CAB420, Machine Learning, Semester 1, 2021
This document sets out the two (2) questions you are to complete for CAB420 Assignment 1A. The assignment is worth 8% of the overall subject grade. All questions are weighted equally. Students are to work either individually, or in groups of two. Students should submit their answers in a single document (either a PDF or word document), and upload this to TurnItIn. If students work in a group of two, only one student should submit a copy of the report and both student names should be clearly written on the first page of the submission.
- Data required for this assessment is available on blackboard alongside this document in CAB420_Assessment_1A_Data.zip. Please refer to individual questions regarding which data to use for which question.
- Answers should be submitted via the TurnItIn submission system, linked to on Black- board.
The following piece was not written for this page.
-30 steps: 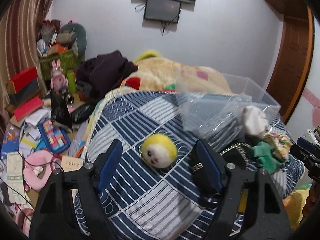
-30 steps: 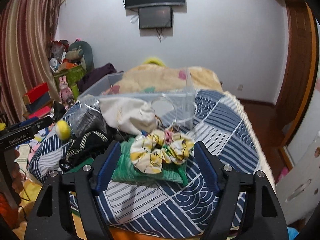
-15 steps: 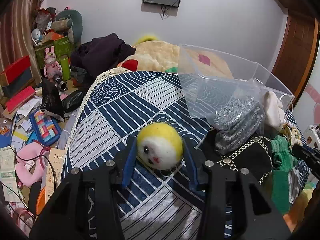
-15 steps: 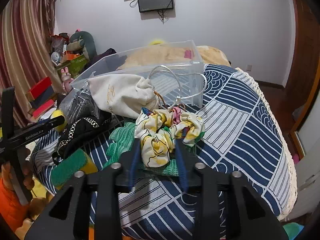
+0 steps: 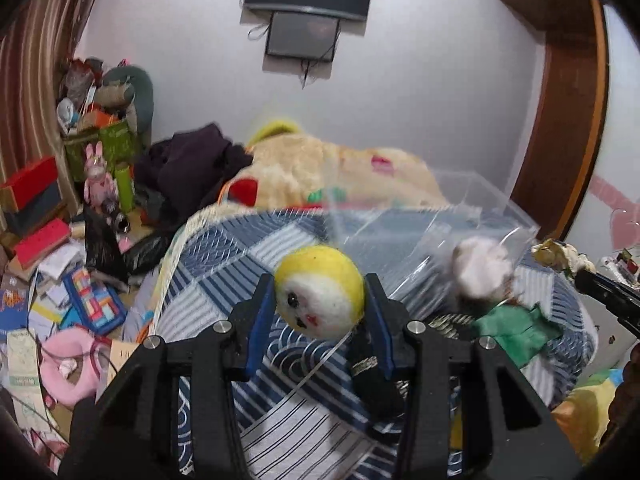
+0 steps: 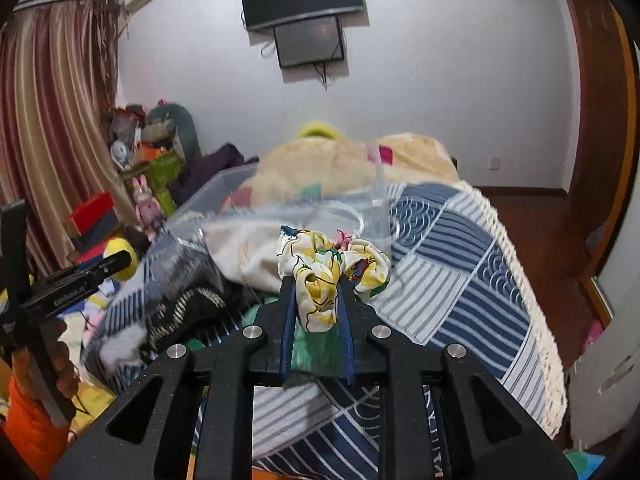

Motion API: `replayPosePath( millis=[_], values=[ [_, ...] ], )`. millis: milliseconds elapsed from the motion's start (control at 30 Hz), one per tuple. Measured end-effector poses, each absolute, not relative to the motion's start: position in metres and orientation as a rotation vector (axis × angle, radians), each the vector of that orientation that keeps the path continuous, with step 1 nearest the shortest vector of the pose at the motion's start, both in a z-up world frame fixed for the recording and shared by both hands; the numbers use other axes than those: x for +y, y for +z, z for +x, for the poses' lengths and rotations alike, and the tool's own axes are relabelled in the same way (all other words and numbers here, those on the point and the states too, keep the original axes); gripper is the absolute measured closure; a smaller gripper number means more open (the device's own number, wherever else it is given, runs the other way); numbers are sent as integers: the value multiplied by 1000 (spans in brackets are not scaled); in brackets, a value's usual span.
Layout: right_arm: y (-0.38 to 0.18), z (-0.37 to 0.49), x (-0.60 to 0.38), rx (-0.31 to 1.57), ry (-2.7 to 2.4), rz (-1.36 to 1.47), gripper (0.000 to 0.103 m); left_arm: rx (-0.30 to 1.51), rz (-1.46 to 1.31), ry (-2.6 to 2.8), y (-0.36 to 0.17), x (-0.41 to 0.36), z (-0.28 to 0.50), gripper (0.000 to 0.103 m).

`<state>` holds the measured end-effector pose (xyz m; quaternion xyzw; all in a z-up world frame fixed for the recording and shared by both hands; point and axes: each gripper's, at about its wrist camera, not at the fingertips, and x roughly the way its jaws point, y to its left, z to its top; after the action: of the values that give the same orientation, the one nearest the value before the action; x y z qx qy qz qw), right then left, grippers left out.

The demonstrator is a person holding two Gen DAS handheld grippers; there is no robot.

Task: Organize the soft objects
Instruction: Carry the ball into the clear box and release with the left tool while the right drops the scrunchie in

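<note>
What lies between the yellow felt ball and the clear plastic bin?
In the left wrist view, only blue patterned quilt separates the felt ball from the clear bin.

Between our left claw's [image 5: 320, 304] fingers sits the ball [image 5: 320, 292], above the quilt [image 5: 224, 256]. Beyond it and to its right lies the bin [image 5: 472, 208], with the pouch [image 5: 482, 268] just before the bin. Our right claw [image 6: 317, 304] grips the scrunchie [image 6: 332, 264]; the bin [image 6: 224, 190] stands behind it (left claw [image 6: 108, 264] far left).
</note>
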<state>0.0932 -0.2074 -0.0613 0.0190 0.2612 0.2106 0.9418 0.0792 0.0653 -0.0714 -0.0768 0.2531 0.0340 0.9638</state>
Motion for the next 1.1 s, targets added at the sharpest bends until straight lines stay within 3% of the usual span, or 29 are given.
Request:
replayPosePath(
  millis=[433, 1100],
  values=[
    [-21, 110, -189, 395, 452, 27, 85, 387, -111, -3, -21, 40, 97, 59],
    [-43, 191, -145, 533, 471, -68, 85, 601, -65, -74, -52, 32, 197, 59]
  ],
)
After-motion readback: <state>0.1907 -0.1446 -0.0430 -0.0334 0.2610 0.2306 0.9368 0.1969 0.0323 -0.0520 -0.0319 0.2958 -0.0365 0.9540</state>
In the event that TurnItIn is down, or you are unable to submit via TurnItIn, please email your responses to firstname.lastname@example.org.
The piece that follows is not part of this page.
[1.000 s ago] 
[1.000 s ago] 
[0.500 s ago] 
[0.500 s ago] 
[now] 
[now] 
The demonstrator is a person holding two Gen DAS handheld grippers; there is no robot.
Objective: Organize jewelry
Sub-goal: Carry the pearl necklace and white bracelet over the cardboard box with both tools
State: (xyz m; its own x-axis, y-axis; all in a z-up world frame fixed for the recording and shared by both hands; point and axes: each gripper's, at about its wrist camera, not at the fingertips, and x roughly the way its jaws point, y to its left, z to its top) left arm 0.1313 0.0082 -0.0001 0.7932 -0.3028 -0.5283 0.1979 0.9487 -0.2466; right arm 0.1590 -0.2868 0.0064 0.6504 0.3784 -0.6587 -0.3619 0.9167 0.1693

- For each question, a short written response (approximately 2-4 pages depending on the nature of the question, approach taken, and number of figures included) is expected. This response should explain and justify the approach taken to address the question (including, if relevant, why the approach was selected over other possible methods), and include results, relevant figures, and analysis.
- MATLAB or Python code, including live scripts or notebooks (or equivalent mate- rials for other languages) may optionally be included as appendices. Figures and outputs/results that are critical to question answers should be included in the main question response, and not appear only in an appendix. Note that MATLAB Live Scipts, Python Notebooks, or similar materials will not on their own constitute a valid submission and a written response per question is expected as noted above.
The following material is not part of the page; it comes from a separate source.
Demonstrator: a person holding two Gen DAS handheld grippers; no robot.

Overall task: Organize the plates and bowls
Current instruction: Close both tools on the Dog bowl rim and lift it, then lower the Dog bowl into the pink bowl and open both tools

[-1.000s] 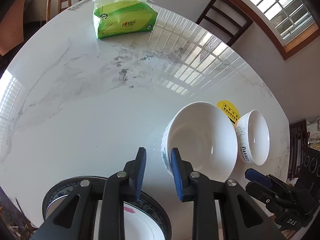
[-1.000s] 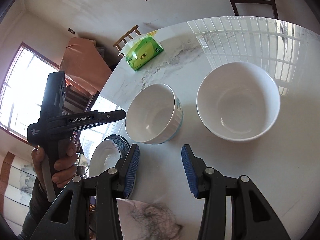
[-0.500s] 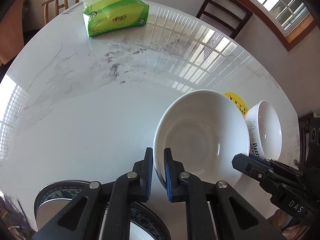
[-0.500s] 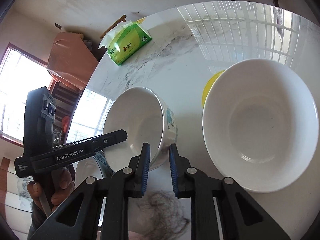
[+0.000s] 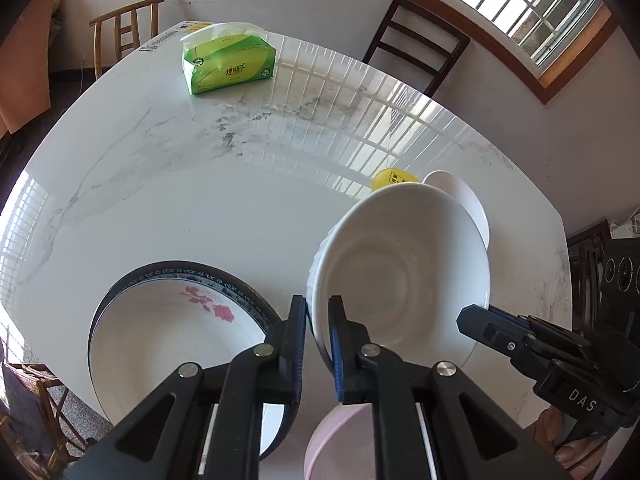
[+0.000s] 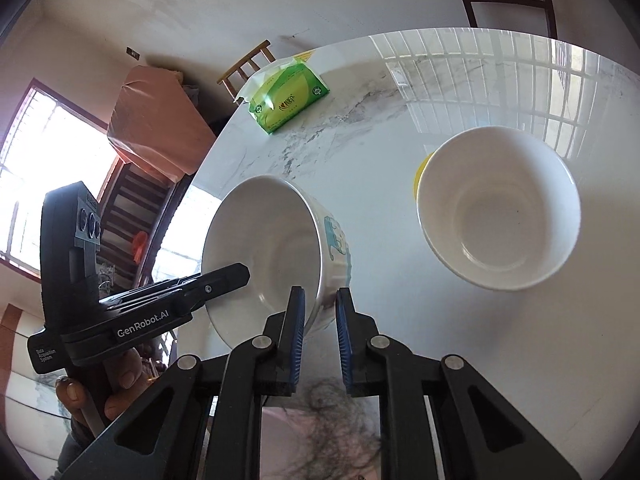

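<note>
My left gripper (image 5: 317, 320) is shut on the rim of a white ribbed bowl (image 5: 404, 272), and my right gripper (image 6: 320, 316) is shut on its opposite rim. The bowl (image 6: 276, 256) has a blue print on its side and is held tilted, lifted above the table. A second white bowl (image 6: 498, 208) stands on the table to the right and shows partly behind the held bowl in the left wrist view (image 5: 464, 200). A blue-rimmed plate with a pink flower (image 5: 172, 320) lies at the near left edge. A pink bowl (image 5: 340, 444) sits below the left gripper.
A green tissue pack (image 5: 228, 62) lies at the far side of the white marble table (image 5: 200, 184). A yellow round object (image 5: 394, 178) lies behind the bowls. Chairs (image 5: 416, 44) stand around the table.
Both grippers closed on the ribbed bowl's rim and lifted it toward the near edge. The plate and a pink bowl came into the left wrist view.
</note>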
- Students who require an extension should lodge their extension application with HiQ (see http://external-apps.qut.edu.au/studentservices/concession/). Please note that teaching staff (including the unit coordinator) cannot grant extensions.
Problem 1. Regression. The data in Q1/communities.csv contains socio-economic data from the 1990 US census for various US communities, and the number of violent crimes per capita (in the column ViolentCrimesPerPop). The purpose of the data is to explore the link between the various socio-economic factors and crime.
Given the provided data, you are to:
- Split the data into training, validation and testing sets.
- Train a linear regression model to predict the number of violent crimes per captia from the socio-economic data.
- Train a LASSO regression model to predict the number of violent crimes per captia from the socio-economic data.
- Train a Ridge regression model to predict the number of violent crimes per captia from the socio-economic data.
For your analysis, you should disregard the first five columns (state, county, community, communityname string and fold). Note that the provided data may also contain missing values, and may need to be sanitized in some way prior to model development.
For LASSO and Ridge models, the validation dataset should be used to select the optimal value of λ. The performance of all models should be compared on the separate test set, and should consider the predictive power of the model, the model complexity, and the model validity.
Your final response should include:
- Discussion of how the data is handled, including any data cleaning or removal, and how the data is split into training, validation and testing.
- Details of the three trained models, including details such as values for λ for the LASSO and Ridge models, and a discussion of how these were selected.
- An evaluation comparing the three models, considering model accuracy and model validity.
Problem 2. Classification. Land use classification is an important task to understand our changing environment. One approach to this involves the use of data from aerial sensors that captures different spectral reflectance properties of the ground below. From this data, the land type can be classified.
You have been provided with training and testing data (Q2/training.csv and Q2/testing.csv) that include 27 spectral properties and an overall classification of land type, which can be
- s: ‘Sugi’ forest;
- h: ‘Hinoki’ forest;
- d: ‘Mixed deciduous’ forest;
- o: ‘Other’ non-forest land.
You are to use the provided training set as-is, and split the provided test data (Q2/testing.csv) into validation and testing sets.
Using this data you are to train three multi-class classifiers to classify land type from the spectral data. These classifiers are to be:
- A K-Nearest Neighbours Classifier;
- A Random Forest; and
- An ensemble of Support Vector Machines.
Model hyper-parameters should be selected using the validation set you create by splitting the provided test data. Note that using random automatic hyper-parameter optimization is not an acceptable way to choose hyper-parameters for this question. Instead you should perform a series of evaluations or a grid-search with a clear rationale to evaluate and select appropriate parameters. The resultant models are to be evaluated on the testing set and compared.
Your answer to this question should include:
- Details on how the data was split into training, validation and testing sets.
- Details of hyper-parameter selection, including justification for the approach taken and any intermediate results that led to the final models.
- An evaluation and comparison of the final three models, including a discussion explor- ing any difference in performance between the models. This should also highlight any major differences in the models in terms of classification performance or capabilities.